The head of the keyboards department at Daddy’s was a dude named Andrew who knows more about synthesizers than anyone I have yet known, so obviously I start referring to him as Android. Periodically, he and I hijack the store’s stereo system and stop playing the hair metal in favor of Kraftwerk, which usually lasts a mere ten minutes before future brostep listeners holding guitars with scalloped fretboards confront us to put back on the latest album by Alice in Chains. Thank God for Nine Inch Nails providing a peaceful common ground.

I say to Android: “I am getting into that techno music…”

He replies: “You want to buy a 303…”

I say: “What’s that?”

 … And right then and there, my fellow readers, is a whole different story destined for a future date and perhaps worthy for the final edition of Confessions of a Hardware Junkie – Known, Loved, and Lost.

I soon admit to Android that I am nearly obsessed with hip-hop, and that I want to make music that sounds like Tangerine Dreambut if they’d been born in Africa. He tells me about the Akai MPC-60, and that it’s the shiznit for what I want to do. The name Roger Linn begins to take on meaning.

I sell my drumset and make a down payment on the MPC-3000 at another store because at the time Daddy’s did not carry AKAI products. Yes, go figure. Then, it’s back ordered and I have to wait. At the time, I owned a legendary drum machine to be written about later, and it’s just not cutting it because strict 4-on-the-floor was never really my thing, and so instead I am programming it to make breakbeats that would later be used in honor of that one time when what I never knew or loved was lost track of anyway. Finally, the MPC-3000 arrives…

Get this – I spend the time it takes to RTFM, all of it. And then I start sampling… And never having been a DJ, I decide to use cassette tapes of hip-hop records like Schooly D’s Smoke Some Kill and Follow The Leader by Eric B and Rakim. I’m already quite intimate with the aforementioned Akai S-950 so luckily, the process of sampling unfolds quickly, which is great because I have the potential to very impatient. Before I know it, I am programming some dope ass beats because I played drums for 20 years so I could bail on it and do this instead: a true conunDRUM.

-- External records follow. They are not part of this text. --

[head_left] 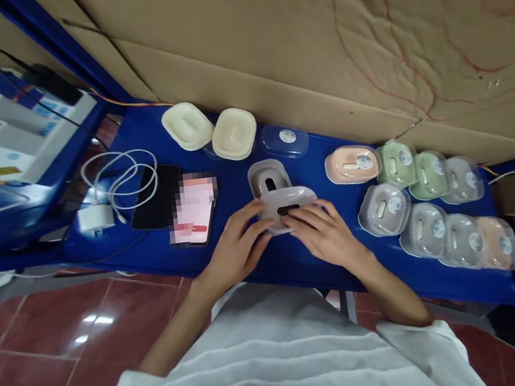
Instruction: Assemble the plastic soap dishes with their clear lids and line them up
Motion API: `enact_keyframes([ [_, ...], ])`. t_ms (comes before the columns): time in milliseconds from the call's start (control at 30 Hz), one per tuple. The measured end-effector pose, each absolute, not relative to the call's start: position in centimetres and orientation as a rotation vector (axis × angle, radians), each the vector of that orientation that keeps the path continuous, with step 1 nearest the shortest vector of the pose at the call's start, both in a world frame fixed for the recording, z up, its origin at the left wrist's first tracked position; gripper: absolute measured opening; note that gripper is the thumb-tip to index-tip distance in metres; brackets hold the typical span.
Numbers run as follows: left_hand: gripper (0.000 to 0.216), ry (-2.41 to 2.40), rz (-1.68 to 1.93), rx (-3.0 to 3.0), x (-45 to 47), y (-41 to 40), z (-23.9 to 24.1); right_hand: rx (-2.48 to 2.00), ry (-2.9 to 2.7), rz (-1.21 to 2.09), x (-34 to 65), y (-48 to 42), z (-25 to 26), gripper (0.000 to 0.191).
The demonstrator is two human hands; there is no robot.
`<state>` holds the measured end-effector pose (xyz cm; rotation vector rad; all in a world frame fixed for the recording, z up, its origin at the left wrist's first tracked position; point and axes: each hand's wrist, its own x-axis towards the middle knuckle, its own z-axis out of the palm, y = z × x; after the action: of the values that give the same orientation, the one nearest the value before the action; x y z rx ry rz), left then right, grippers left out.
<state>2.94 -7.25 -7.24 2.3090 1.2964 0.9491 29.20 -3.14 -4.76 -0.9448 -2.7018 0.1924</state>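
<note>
A pale grey plastic soap-box part (286, 204) with a dark slot lies on the blue table (257, 267) in front of me. My left hand (238, 245) grips its left side with curled fingers. My right hand (324, 229) holds its right side, fingers over the top. Just behind it sits a second grey box part (267, 176) with a slot, touching the held one.
Two cream trays (187, 125) (234, 133) and a clear lid (283, 139) lie at the back. Several lidded boxes, pink (351, 165), green (398, 163) and grey (424, 230), fill the right. Two phones (193, 209) and a white charger cable (116, 181) lie left. Cardboard (314, 38) stands behind the table.
</note>
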Motion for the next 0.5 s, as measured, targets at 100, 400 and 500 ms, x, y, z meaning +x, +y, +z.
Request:
enact_keyframes([
  [100, 0.054, 1.383, 0.868, 2.299, 3.1, -6.8, -7.7, -1.087, -2.570, 0.143, 29.7, -2.9, -4.3, 0.036],
  [400, 0.013, 1.363, 0.960, 2.121, 5.3, -4.6, -7.6, -1.530, -2.269, 0.058, 30.7, -2.0, -4.8, 0.047],
  [500, 0.018, 1.251, 1.191, 1.587, 5.2, -5.0, -7.1, -1.534, -2.216, 0.063, 31.0, -1.9, -4.8, 0.044],
])
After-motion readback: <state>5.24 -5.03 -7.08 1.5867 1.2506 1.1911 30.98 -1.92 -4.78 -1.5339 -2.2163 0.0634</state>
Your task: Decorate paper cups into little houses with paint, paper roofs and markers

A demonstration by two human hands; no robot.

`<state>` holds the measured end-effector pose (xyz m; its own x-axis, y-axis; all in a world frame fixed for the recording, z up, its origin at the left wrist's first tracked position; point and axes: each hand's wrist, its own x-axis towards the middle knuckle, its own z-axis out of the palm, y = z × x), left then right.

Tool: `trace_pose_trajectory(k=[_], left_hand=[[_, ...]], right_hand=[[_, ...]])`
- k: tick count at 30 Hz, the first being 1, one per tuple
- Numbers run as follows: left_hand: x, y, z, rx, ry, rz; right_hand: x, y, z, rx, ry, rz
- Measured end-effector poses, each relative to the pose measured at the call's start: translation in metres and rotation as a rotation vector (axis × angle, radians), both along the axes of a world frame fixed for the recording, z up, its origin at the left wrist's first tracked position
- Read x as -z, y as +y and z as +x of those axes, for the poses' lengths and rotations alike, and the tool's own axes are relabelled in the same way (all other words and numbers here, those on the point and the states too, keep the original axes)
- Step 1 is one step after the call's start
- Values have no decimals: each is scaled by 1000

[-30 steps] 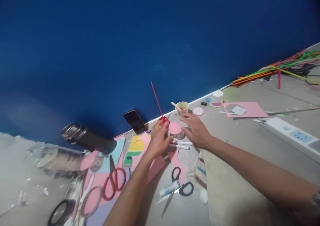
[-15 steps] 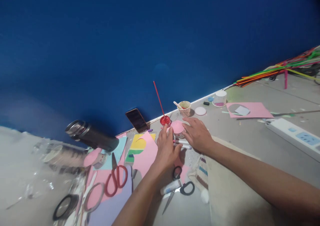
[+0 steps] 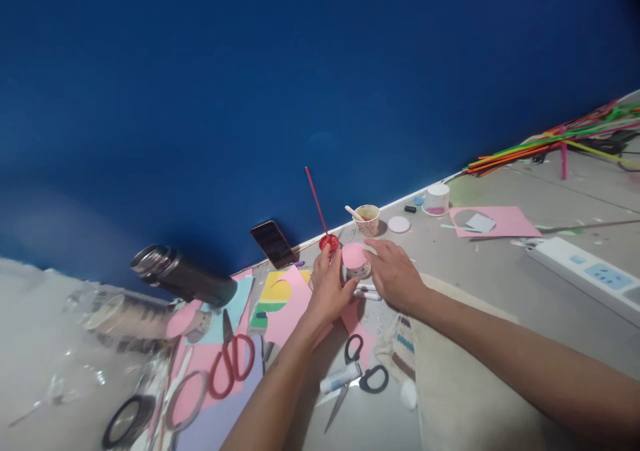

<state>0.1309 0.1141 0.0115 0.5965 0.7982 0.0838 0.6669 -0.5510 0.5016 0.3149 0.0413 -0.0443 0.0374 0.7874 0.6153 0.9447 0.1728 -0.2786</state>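
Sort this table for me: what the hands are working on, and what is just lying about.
In hand: pink-topped cup, between left hand and right hand; markers beside it.
Lying about: red scissors, black scissors, phone, flask, power strip.

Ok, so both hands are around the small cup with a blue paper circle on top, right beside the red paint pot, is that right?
Not quite. The paper circle on the small cup is pink, not blue, as the head view shows. The rest holds: the left hand and right hand flank the cup, and the red paint pot stands right beside it.
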Motion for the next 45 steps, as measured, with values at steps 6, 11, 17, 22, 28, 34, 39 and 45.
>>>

Using a single audio output and the track mute buttons to record live while molesting a series of other classic vintage synths to be written about later, I make something like trip hop and little do I know, it is going to become my first vinyl EP, Radical Technology, released on Rising High Records UK by none other than Casper Pound who I was introduced to by Dr. Walker – ½ of German electronic legends Air Liquide. I was to become label mates with the likes of Luke Vibert a.k.a. Wagonchrist and Mixmaster Morris? Yup.

 

LOVED

What did I love about my MPC-3000, and later 2000XL and even later 1000? That would be like asking me what did I love about all of my prior romances… Except there are going to be more details to protect the not-necessarily-innocent.

  • Ease of Use – The MPC-3000 is 100% idiot proof. I discovered that reading the manual had been merely optional. If drug addicts can make hit records with this thing, then maybe I can rock a warehouse or two, and for bonus points – perhaps become a drug addict in the process.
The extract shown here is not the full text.